**** INFORMATION SUPPLIED ****
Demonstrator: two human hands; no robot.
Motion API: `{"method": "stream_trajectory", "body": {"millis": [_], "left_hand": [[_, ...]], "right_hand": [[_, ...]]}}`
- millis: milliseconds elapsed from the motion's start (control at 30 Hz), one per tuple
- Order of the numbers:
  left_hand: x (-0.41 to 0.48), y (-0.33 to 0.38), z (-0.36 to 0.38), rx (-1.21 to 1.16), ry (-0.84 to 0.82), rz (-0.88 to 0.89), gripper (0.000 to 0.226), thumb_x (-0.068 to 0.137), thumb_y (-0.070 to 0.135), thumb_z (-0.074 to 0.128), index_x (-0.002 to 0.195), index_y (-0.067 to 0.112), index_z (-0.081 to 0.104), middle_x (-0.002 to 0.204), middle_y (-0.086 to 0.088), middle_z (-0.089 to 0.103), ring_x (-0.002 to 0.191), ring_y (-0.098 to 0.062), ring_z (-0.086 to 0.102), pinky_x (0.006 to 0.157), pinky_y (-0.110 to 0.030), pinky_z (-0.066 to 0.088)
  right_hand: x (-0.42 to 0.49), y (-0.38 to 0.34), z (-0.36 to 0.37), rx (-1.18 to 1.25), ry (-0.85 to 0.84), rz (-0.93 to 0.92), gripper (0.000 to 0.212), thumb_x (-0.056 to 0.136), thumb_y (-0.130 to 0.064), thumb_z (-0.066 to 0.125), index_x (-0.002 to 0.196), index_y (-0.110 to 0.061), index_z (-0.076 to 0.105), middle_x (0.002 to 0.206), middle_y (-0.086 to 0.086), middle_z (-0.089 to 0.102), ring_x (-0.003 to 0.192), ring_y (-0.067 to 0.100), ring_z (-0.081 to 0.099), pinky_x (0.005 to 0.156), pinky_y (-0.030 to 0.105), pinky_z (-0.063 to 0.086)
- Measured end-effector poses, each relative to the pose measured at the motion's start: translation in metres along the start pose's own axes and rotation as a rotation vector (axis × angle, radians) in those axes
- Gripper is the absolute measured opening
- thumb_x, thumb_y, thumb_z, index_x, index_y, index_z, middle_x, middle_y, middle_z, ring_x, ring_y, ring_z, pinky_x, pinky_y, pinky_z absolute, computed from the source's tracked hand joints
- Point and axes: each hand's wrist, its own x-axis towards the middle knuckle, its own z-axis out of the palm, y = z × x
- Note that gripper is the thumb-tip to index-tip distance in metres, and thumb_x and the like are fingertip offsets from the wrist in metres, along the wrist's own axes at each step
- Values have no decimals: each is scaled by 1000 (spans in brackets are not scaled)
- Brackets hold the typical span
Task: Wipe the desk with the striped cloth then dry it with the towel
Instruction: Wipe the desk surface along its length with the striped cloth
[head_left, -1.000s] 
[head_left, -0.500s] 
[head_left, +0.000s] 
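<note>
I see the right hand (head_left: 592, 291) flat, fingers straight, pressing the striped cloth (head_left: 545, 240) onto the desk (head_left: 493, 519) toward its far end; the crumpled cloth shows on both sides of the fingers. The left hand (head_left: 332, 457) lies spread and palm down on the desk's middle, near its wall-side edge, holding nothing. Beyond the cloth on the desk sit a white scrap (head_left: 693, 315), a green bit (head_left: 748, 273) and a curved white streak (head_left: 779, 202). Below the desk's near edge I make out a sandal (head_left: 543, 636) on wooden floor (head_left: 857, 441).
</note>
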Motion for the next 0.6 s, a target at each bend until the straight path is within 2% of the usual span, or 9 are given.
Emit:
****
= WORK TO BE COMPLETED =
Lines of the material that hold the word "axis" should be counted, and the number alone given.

= EXPECTED OUTPUT =
2